Task statement: All the data should be repeated exactly. Any image in it is left out.

Supplied material:
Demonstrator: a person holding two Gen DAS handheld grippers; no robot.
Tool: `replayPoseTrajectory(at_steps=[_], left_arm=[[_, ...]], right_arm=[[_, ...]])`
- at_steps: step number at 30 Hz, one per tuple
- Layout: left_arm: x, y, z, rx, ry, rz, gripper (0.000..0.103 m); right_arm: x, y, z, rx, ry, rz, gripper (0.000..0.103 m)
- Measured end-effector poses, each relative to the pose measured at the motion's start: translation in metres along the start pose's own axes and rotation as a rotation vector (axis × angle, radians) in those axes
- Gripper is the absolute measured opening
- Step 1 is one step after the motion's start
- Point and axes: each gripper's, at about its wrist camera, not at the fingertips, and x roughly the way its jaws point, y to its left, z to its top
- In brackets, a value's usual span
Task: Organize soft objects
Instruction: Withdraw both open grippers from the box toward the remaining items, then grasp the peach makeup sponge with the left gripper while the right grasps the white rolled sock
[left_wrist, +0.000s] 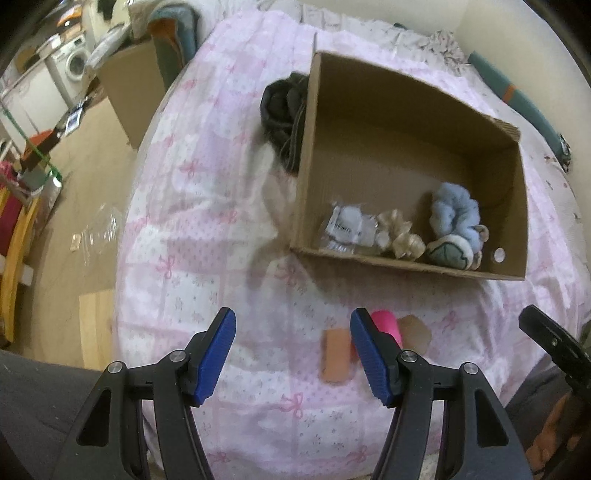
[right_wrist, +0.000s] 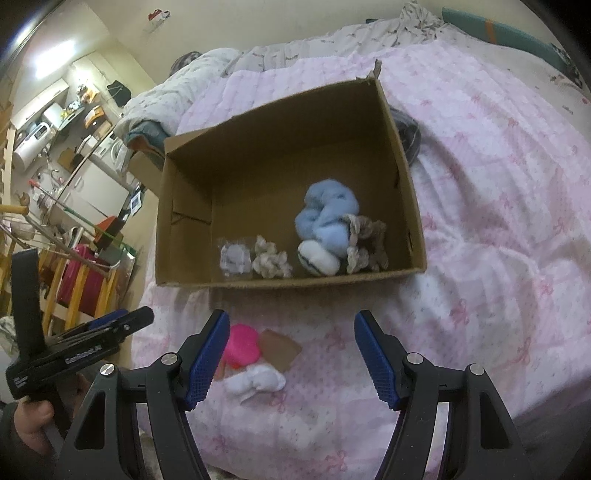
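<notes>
An open cardboard box (left_wrist: 388, 122) (right_wrist: 184, 221) sits on the pink bedspread. Inside lie a blue fluffy scrunchie (left_wrist: 456, 214) (right_wrist: 327, 214), a beige scrunchie (left_wrist: 400, 238) (right_wrist: 271, 258), a small clear packet (left_wrist: 347, 223) (right_wrist: 234, 258), a white and green soft toy (left_wrist: 450, 253) (right_wrist: 317, 258) and a brown knitted piece (right_wrist: 367, 243). In front of the box lie a pink soft object (left_wrist: 386, 325) (right_wrist: 242, 345), brown pieces (left_wrist: 417, 330) (right_wrist: 280, 347), an orange piece (left_wrist: 336, 356) and a white sock (right_wrist: 256, 382). My left gripper (left_wrist: 291, 350) is open and empty. My right gripper (right_wrist: 291, 354) is open and empty.
A dark garment (left_wrist: 284, 110) (right_wrist: 408, 136) lies against the box's far side. The bedspread (left_wrist: 207, 229) (right_wrist: 498, 221) ends at a wooden floor (left_wrist: 85, 206) on the left, with another cardboard box (left_wrist: 129, 85) and furniture there.
</notes>
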Motion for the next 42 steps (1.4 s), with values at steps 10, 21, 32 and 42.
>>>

Output for this task:
Demonstrator: a person holding two Gen DAS handheld grippers; no robot.
Tool: `replayPoseTrajectory(at_steps=[_], left_arm=[[_, ...]], right_arm=[[_, ...]])`
- at_steps: step number at 30 Hz, one per tuple
- Layout: left_arm: x, y, z, rx, ry, rz, gripper (0.000..0.103 m); right_arm: x, y, z, rx, ry, rz, gripper (0.000..0.103 m)
- Measured end-effector poses, each relative to the pose measured at the motion's start: translation in metres along the start pose's own axes and rotation as a rotation vector (axis × angle, radians) in those axes
- Gripper is the absolute measured opening
- Step 1 is one step after the motion's start
- Point and axes: each gripper's, at about its wrist camera, not at the fingertips, and x roughly the way its jaws point, y to its left, z to its top
- In brackets, a value's usual span
Task: Organize soft objects
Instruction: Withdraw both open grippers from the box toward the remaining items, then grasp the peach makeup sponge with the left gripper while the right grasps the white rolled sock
[left_wrist, +0.000s] 
[right_wrist, +0.000s] 
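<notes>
An open cardboard box (left_wrist: 388, 122) (right_wrist: 184, 221) sits on the pink bedspread. Inside lie a blue fluffy scrunchie (left_wrist: 456, 214) (right_wrist: 327, 214), a beige scrunchie (left_wrist: 400, 238) (right_wrist: 271, 258), a small clear packet (left_wrist: 347, 223) (right_wrist: 234, 258), a white and green soft toy (left_wrist: 450, 253) (right_wrist: 317, 258) and a brown knitted piece (right_wrist: 367, 243). In front of the box lie a pink soft object (left_wrist: 386, 325) (right_wrist: 242, 345), brown pieces (left_wrist: 417, 330) (right_wrist: 280, 347), an orange piece (left_wrist: 336, 356) and a white sock (right_wrist: 256, 382). My left gripper (left_wrist: 291, 350) is open and empty. My right gripper (right_wrist: 291, 354) is open and empty.
A dark garment (left_wrist: 284, 110) (right_wrist: 408, 136) lies against the box's far side. The bedspread (left_wrist: 207, 229) (right_wrist: 498, 221) ends at a wooden floor (left_wrist: 85, 206) on the left, with another cardboard box (left_wrist: 129, 85) and furniture there.
</notes>
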Motion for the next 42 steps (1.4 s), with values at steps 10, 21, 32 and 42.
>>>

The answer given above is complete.